A kind of bearing calibration using cupping artifact in the Cone-Beam CT of energy function method

Technical field

The present invention relates to technical field of medical image processing, particularly relate to the correction of pyramidal CT image cupping artifact, gray scale inhomogeneity correction technical field of medical image processing.

Background technology

Cone-Beam CT, as the medical treatment of development in recent years and industrial detection instrument, is usually used in the aspects such as image guided therapy, upper abdomen inspection, examination of mouth, industrial detection.Based on the Cone-Beam CT (CBCT) of flat panel detector compared with traditional two-dimensional ct, there is outstanding advantage, be mainly manifested in the circular scan cycle of Cone-Beam CT, the projection of hundreds of even thousands of faultage images can have been obtained, there is higher sweep velocity and radiation utilization factor, and the effective load reducing X-ray tube exports, and reduces scanning cost.Cone of influence beam CT reconstruction picture quality a lot of because have, as x-ray scattering, noise, geometric error, power spectrum, probe unit non_uniform response etc.But because the dull and stereotyped CT of cone-beam uses large-scale X-ray flat panel detector, this makes image quality be more vulnerable to the impact of X ray scattering and beam hardening compared with traditional CT.The artifact (mainly comprising cupping artifact and streak artifact) formed because of scattering and beam hardening has a strong impact on the Analysis and judgments to rebuilding image.In the cone-beam CT reconstruction image of medical grade, cupping artifact occupies very large proportion, and these artifacts affect very serious for the visual display aspect based on threshold value and the pyramidal CT image segmentation aspect based on threshold value.And the correction of cupping artifact can provide feedback reference for other artifact corrections, for other cone beam computed tomography (CT) scatterings without priori and beam hardening correction provide authorization information.Therefore the present invention is very meaningful about the correction of the cupping artifact in Cone-Beam CT.

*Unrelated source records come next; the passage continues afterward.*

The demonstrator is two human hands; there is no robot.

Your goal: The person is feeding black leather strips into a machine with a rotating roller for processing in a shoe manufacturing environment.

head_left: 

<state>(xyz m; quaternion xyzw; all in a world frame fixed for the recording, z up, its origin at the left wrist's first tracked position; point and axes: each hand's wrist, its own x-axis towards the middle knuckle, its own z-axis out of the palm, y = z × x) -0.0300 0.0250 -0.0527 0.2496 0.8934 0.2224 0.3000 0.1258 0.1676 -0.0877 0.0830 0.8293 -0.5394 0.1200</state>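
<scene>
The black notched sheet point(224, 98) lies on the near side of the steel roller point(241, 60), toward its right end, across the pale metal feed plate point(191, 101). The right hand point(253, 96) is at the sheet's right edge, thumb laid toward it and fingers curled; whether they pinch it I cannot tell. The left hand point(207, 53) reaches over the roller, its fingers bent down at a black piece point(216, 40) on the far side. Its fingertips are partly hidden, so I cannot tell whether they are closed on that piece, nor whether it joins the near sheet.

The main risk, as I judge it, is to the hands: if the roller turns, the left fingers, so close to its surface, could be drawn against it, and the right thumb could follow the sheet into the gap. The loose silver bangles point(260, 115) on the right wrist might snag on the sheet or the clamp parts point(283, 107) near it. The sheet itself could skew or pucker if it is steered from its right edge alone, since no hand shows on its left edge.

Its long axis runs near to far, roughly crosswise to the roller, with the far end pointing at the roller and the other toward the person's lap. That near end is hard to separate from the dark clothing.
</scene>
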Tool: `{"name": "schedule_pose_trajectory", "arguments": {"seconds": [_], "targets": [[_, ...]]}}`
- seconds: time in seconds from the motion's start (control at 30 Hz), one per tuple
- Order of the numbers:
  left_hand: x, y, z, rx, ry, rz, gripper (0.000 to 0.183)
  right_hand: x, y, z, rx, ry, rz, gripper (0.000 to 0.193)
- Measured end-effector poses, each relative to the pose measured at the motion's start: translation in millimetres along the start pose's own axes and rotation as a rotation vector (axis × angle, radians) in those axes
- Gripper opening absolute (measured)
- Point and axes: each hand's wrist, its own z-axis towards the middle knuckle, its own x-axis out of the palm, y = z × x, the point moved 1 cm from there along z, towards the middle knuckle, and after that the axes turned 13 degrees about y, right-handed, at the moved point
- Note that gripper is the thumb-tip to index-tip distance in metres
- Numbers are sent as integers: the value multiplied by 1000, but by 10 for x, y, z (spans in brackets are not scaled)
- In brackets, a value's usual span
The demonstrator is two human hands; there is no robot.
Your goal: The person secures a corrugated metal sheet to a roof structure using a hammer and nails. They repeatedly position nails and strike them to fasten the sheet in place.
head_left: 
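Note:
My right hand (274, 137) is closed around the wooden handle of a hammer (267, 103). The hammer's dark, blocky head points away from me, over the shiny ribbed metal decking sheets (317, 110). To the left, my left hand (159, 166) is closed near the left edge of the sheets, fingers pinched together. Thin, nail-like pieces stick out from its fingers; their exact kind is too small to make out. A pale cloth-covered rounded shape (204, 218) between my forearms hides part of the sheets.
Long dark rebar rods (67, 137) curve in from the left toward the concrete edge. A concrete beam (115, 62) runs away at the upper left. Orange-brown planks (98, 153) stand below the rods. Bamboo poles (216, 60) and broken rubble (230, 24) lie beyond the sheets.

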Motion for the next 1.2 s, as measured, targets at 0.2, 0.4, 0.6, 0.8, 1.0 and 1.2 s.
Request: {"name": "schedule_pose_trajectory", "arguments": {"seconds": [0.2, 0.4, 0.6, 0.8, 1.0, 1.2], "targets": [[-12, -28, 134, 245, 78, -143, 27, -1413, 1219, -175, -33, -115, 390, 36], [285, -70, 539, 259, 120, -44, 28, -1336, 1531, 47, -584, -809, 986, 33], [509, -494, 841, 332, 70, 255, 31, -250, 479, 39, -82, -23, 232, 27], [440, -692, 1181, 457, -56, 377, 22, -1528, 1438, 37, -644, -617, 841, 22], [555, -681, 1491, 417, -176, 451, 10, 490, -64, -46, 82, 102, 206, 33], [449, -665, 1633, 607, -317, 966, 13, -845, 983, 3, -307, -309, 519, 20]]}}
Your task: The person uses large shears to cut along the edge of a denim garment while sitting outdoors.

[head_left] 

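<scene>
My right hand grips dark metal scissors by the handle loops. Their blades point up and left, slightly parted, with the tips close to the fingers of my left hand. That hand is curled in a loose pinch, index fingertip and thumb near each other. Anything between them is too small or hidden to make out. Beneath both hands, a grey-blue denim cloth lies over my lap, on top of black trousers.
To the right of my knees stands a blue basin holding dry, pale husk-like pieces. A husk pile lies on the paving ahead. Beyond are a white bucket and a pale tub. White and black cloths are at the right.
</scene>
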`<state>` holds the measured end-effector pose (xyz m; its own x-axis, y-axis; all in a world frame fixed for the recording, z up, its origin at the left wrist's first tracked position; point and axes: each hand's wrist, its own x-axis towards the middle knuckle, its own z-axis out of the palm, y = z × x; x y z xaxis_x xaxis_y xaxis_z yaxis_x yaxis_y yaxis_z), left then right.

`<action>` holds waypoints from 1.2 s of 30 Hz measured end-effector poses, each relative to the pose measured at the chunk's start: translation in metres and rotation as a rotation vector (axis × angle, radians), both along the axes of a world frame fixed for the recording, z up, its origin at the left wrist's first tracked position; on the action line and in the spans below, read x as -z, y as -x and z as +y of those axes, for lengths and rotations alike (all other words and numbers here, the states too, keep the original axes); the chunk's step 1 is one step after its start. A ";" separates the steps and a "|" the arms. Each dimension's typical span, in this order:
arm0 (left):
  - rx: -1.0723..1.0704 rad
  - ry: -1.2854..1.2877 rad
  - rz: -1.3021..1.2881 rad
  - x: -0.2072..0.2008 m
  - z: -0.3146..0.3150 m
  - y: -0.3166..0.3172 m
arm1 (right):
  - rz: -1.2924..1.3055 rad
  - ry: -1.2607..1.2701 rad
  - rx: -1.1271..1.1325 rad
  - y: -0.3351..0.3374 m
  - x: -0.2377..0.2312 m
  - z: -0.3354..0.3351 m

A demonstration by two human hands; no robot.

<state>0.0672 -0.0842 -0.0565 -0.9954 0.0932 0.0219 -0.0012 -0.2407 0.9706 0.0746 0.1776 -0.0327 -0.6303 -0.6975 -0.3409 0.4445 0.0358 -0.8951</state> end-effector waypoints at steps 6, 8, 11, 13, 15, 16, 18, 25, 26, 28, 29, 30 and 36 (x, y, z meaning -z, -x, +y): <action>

In order to reduce the impact of cupping artifact (that is: CT value unevenness artifact), at present, the research of prior art or documents and materials mainly concentrates on the scatter correction on projected image.Early stage artifact correction is mainly reflected in hardware based correction, as X ray filter line device, collimating apparatus or metal grate, air-gap method, scanning slit technology and leads or stereotype technology etc.Recent years, artifact correction research was mainly reflected in based on monte carlo method, scattering analysis method of estimation and the scatter correction method based on partial dispersion radionetric survey.Monte Carlo simulation is effectively method in CBCT scatter correction, but calculated amount is huge.In recent years, some Monte Carlo simulation algorithms improved also are suggested, as used GPU speed technology, based on the body restoration methods etc. of model.These are based on the thought of Monte Carlo simulation, all attempt on simulation precision and calculation cost, set up a good equilibrium point.But it is too high to be confined to calculation cost all the time, and be not easy to use.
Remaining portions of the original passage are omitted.